# Problem statement
Looking through the entries, count each line where the string "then" occurs, and write only the total.

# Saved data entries

┄┄┄┄┄┄┄┄┄┄┄┄┄┄┄┄┄┄┄┄

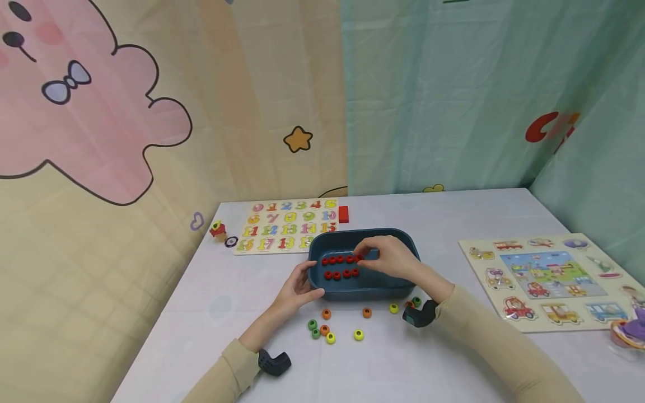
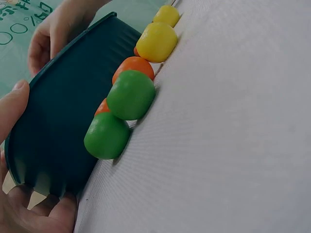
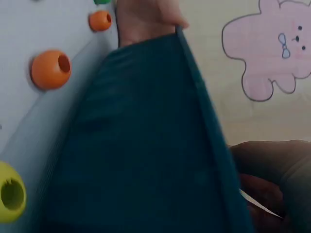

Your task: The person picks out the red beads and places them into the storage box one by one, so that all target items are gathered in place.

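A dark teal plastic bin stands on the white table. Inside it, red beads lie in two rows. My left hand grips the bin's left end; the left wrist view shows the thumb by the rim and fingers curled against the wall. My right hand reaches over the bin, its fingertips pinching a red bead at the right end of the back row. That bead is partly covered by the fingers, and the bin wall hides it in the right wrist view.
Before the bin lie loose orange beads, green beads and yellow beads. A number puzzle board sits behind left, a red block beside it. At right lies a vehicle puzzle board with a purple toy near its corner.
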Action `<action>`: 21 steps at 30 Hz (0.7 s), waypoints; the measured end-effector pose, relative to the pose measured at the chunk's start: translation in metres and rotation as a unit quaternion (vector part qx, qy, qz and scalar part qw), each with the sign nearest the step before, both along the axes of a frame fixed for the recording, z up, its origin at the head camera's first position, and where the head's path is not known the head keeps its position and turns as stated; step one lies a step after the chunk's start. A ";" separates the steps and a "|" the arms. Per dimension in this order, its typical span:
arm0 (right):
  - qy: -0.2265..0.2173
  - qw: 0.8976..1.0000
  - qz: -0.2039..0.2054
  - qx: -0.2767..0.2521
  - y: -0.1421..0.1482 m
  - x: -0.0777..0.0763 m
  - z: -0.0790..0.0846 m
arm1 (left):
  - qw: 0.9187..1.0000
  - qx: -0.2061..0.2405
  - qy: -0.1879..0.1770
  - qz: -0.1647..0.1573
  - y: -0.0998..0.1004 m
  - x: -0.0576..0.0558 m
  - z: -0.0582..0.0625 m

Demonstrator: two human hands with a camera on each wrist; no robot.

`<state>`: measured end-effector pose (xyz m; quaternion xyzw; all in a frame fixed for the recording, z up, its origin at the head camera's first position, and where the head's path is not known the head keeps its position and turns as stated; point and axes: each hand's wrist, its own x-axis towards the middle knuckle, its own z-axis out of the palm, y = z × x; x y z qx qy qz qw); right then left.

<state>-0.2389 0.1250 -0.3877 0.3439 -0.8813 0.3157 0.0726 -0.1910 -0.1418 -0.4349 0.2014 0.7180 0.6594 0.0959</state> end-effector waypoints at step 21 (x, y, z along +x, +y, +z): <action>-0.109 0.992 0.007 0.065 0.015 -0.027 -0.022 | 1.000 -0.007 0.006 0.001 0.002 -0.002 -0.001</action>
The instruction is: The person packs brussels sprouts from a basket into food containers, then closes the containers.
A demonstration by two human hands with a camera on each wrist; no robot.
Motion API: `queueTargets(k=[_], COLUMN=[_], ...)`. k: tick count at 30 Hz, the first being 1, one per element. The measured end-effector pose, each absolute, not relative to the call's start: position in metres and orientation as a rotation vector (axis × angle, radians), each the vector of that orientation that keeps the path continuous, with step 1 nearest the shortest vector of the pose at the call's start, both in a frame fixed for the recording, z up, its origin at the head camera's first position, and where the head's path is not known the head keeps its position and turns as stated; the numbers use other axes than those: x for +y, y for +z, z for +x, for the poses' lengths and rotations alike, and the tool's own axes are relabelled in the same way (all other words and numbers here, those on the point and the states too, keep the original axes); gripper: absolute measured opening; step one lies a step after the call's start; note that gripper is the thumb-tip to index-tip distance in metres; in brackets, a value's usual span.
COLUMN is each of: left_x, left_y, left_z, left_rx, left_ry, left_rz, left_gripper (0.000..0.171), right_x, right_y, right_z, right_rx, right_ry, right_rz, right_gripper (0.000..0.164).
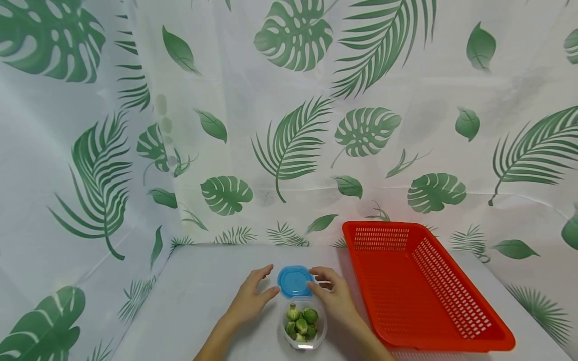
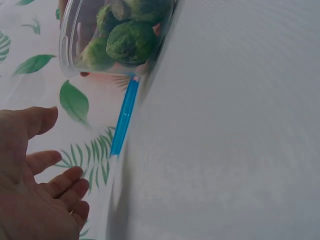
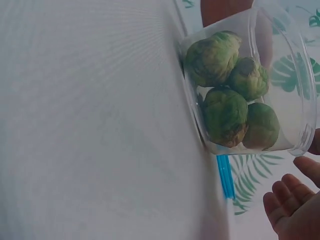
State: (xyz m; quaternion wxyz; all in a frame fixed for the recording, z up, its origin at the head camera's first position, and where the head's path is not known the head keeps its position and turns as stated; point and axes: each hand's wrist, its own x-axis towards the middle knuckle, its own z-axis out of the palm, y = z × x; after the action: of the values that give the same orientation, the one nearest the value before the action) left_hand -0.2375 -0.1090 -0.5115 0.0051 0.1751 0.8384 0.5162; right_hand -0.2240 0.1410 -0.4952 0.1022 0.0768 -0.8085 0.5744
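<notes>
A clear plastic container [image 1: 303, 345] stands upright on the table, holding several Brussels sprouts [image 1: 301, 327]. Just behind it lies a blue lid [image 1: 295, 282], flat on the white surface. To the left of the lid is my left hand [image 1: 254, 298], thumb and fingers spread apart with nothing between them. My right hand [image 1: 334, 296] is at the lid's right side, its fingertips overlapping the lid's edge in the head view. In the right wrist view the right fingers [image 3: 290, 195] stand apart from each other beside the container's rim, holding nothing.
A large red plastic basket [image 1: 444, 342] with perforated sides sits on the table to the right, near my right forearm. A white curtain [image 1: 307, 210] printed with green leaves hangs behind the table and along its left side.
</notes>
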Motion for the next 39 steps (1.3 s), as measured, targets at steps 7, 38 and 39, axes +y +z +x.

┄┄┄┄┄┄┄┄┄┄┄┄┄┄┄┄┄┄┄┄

# Task output
2